> **What is required**:
First find the line with "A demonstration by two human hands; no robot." in the entries below, then set down exactly every line through the line with "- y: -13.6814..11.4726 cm", that line included.

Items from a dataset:

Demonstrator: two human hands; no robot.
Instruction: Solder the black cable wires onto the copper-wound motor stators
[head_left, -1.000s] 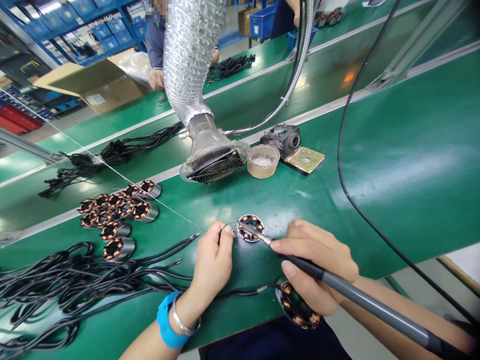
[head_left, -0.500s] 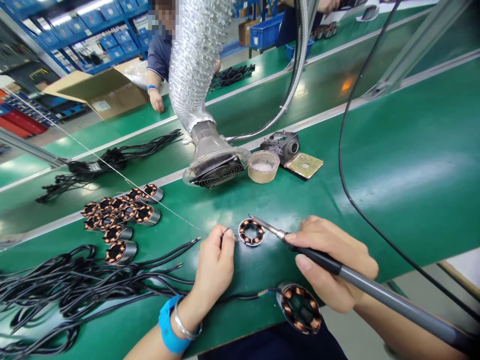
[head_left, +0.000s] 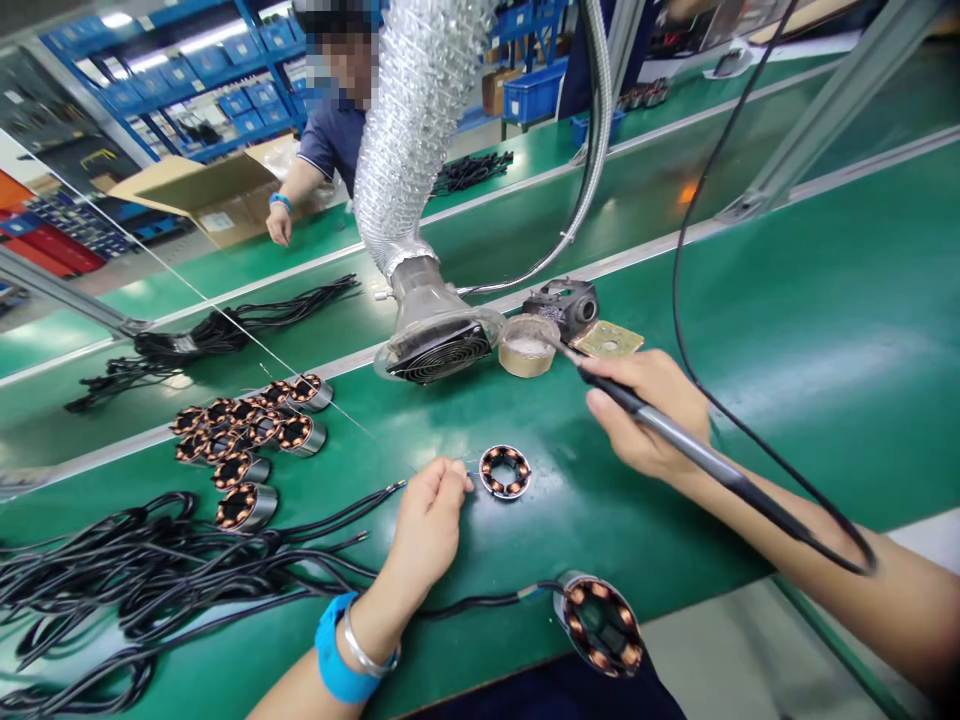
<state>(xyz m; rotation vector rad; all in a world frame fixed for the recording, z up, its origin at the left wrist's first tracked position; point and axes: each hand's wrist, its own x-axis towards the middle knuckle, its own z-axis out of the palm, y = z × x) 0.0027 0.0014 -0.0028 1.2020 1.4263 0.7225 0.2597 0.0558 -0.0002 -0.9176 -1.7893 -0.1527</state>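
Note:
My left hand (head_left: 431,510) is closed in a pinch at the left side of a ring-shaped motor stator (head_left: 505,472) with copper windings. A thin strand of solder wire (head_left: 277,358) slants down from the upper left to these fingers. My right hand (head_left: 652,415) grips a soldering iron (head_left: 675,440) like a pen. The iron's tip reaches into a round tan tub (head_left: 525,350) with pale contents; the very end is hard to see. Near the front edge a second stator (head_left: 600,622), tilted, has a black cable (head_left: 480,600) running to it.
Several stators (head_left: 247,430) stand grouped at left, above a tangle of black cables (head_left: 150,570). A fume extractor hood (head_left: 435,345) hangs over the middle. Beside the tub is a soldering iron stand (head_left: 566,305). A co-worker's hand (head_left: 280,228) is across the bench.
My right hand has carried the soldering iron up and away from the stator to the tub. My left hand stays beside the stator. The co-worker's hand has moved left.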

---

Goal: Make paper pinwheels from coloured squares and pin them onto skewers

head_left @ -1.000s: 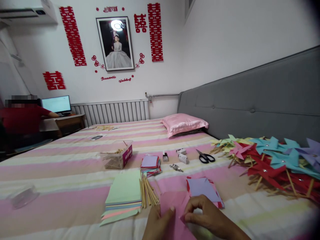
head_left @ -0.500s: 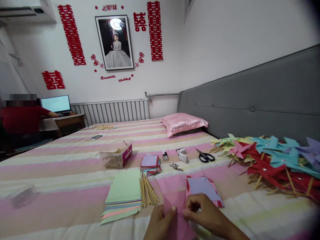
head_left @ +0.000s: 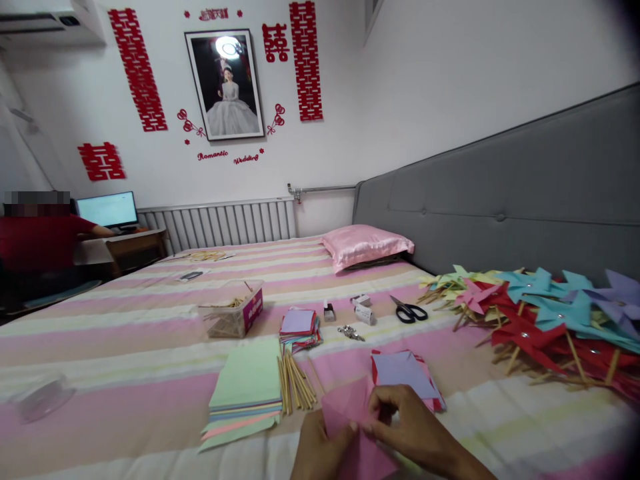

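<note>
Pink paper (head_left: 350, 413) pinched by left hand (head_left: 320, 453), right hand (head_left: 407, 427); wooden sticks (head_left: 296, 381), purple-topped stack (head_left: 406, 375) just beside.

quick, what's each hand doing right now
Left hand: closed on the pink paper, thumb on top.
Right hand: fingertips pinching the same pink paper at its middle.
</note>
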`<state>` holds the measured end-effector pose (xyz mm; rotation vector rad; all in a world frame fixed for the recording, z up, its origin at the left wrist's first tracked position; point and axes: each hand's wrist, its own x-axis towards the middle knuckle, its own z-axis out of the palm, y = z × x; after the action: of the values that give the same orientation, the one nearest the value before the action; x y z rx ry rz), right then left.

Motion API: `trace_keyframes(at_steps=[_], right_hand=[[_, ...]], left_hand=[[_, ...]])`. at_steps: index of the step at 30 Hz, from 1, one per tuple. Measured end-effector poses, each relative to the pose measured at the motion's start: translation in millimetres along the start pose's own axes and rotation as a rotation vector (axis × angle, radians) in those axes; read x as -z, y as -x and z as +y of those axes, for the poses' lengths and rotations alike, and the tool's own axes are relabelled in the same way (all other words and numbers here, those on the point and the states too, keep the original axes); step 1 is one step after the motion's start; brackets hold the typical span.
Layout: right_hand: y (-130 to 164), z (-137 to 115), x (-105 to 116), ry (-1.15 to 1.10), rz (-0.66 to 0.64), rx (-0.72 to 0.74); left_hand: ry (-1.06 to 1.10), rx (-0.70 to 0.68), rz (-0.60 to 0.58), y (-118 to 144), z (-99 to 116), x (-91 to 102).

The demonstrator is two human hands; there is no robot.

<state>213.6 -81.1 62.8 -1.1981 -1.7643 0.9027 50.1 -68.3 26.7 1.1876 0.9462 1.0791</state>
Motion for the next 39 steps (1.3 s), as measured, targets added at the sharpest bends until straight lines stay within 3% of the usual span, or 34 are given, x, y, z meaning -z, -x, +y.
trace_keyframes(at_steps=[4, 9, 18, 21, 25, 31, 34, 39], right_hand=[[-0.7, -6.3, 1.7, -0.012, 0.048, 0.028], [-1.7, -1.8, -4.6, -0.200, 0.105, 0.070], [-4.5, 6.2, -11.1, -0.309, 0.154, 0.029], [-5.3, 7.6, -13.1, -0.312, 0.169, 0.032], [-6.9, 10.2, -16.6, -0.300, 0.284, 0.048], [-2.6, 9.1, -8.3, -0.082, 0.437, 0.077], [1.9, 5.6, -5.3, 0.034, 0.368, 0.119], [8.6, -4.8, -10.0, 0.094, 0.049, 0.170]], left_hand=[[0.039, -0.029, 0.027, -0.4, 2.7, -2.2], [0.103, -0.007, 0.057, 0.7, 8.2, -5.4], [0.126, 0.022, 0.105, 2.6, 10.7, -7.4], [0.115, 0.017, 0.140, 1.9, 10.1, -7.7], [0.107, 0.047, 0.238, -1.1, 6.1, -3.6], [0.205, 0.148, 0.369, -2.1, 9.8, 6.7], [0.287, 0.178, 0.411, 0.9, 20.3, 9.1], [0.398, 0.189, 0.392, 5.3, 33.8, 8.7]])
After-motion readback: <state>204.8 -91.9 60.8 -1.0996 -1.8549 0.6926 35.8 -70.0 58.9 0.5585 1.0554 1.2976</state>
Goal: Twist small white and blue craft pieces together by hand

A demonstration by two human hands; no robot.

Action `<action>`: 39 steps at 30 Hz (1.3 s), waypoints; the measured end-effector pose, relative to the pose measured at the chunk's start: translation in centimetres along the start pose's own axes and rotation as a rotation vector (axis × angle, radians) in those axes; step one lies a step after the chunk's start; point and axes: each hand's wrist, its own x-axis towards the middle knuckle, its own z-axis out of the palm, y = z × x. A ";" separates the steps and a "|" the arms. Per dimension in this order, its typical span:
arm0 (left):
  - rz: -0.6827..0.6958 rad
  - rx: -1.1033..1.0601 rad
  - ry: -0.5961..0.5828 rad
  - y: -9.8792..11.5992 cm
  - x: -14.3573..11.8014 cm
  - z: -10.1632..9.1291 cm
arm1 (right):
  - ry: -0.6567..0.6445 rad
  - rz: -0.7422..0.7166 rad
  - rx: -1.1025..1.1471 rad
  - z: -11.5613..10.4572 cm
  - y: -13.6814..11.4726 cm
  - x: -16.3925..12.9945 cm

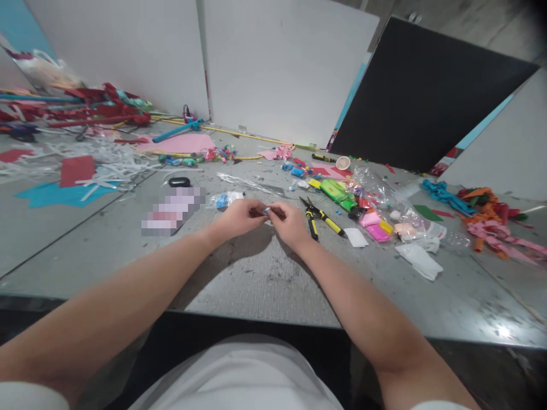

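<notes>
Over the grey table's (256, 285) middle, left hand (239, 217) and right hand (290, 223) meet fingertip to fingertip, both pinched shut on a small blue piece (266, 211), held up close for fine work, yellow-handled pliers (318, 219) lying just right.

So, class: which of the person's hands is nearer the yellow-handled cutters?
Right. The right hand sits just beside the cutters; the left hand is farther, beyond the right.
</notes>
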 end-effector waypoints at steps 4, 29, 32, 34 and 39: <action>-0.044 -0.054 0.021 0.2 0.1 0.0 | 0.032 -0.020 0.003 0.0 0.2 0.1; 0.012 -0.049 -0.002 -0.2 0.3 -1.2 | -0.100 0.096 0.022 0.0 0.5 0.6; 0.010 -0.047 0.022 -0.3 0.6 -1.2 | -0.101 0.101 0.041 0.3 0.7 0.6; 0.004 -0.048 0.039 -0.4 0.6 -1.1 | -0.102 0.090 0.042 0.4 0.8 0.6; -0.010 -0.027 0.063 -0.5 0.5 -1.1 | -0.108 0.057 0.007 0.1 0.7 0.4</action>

> **Exercise solution**:
A demonstration by two human hands; no robot.

Action `<action>`: 39 steps at 30 Hz (1.3 s), waypoints; the measured end-effector pose, relative to the pose measured at the chunk's start: translation in centimetres along the start pose's own axes and rotation as a rotation vector (axis × angle, radians) in those axes; step one lies a step after the chunk's start; point and axes: each hand's wrist, its own x-axis towards the middle knuckle, its own z-axis out of the palm, y = z × x. A ";" separates the steps and a "|" the arms. Per dimension in this order, its typical span:
arm0 (left):
  - rz: -0.6827..0.6958 rad
  - rx: -1.1033..1.0601 rad
  - ry: -0.5961..0.5828 rad
  - y: -9.8792..11.5992 cm
  - x: -14.3573..11.8014 cm
  - z: -10.1632..9.1291 cm
arm1 (right):
  - ry: -0.6567..0.6445 rad
  - rz: -0.7422..0.7166 rad
  - rx: -1.1025..1.1471 rad
  - z: -11.5613..10.4572 cm
  - y: -13.6814..11.4726 cm

This output requires nothing further.